Housing costs now consume between 60 to 70 percent of household expenses. At the same time, point-to-point food inflation reached triple digits in March 2026, intensifying the financial strain. Many workers now face mounting pressure from landlords to vacate their homes.
Traditional fallback options for unemployed workers, such as street vending or informal taxi driving, have also become inaccessible. The price of even the cheapest cars in Iran has surged to around 1 billion tomans—equivalent to more than five years of a worker’s total income—effectively eliminating these alternatives.
The war has not only suppressed demand but has also driven up construction costs by damaging key industrial infrastructure. Recent airstrikes targeting major steel production hubs—Mobarakeh Steel and Khuzestan Steel, which together supplied roughly one-third of Iran’s raw steel—have sent shockwaves through the materials market.
Iraj Rahbar, a board member of the Tehran Association of Mass Builders, highlighted the surge in prices: pipe profiles have risen from 70,000 to 150,000 tomans per kilogram, while rebar prices have jumped from 56,000 to 76,000 tomans. As a result, construction costs in Tehran have increased by 55 percent since the beginning of the Iranian year 1404, reaching an astonishing 45 million tomans per square meter.

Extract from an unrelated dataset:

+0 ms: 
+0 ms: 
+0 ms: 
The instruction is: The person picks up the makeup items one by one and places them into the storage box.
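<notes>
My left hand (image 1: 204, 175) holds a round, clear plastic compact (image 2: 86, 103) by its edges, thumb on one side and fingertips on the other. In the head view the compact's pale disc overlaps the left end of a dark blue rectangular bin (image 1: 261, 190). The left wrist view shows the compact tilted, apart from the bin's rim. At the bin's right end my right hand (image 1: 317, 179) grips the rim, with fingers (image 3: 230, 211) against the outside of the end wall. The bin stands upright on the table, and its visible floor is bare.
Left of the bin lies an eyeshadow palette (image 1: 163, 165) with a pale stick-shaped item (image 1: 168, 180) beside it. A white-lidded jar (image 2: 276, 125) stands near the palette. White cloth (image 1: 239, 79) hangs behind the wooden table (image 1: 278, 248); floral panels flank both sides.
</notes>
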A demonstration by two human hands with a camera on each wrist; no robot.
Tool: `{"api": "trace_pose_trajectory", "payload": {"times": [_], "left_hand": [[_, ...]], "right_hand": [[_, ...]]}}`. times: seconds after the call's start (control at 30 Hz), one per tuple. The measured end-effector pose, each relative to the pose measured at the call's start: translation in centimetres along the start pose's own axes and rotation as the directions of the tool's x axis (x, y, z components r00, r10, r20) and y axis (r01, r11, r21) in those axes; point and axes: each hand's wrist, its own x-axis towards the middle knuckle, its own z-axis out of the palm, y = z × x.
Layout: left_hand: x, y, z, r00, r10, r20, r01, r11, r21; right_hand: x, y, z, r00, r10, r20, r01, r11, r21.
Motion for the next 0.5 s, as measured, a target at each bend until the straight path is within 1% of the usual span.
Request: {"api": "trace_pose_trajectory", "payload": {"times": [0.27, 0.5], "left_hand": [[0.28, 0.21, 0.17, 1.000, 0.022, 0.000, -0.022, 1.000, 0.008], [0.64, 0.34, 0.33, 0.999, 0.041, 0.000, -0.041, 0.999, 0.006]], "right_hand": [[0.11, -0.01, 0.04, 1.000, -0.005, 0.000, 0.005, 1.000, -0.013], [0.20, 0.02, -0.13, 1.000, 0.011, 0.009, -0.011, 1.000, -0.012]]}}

This sharp rise in costs has driven investors out of Iran’s construction market, redirecting capital to neighboring countries such as the UAE, Oman, and Turkey. For construction workers, this capital flight signals prolonged unemployment and deepening economic despair.
Data from the Housing Foundation indicates that approximately 110,000 buildings have been damaged during the war and require reconstruction. However, Rahbar notes that even the current ceasefire has failed to restore confidence among investors. Meanwhile, the government’s severe budget deficit raises serious doubts about its ability to finance reconstruction efforts.
Today, construction workers in Iran find themselves abandoned in both peace and war—denied economic security in stable times and deprived of legal and insurance protections in crisis. For over two months, many have been surviving by depleting their limited savings, while rapidly rising prices continue to shrink their already fragile livelihoods.
Ultimately, the policies pursued by the Iran regime—diverting national wealth into nuclear ambitions, missile programs, and regional proxies—have culminated in a war that has devastated the country’s economy and its most vulnerable workers. The social consequences of this collapse are likely to prove even more destructive than the physical damage of war, unfolding gradually but with far-reaching and lasting impact.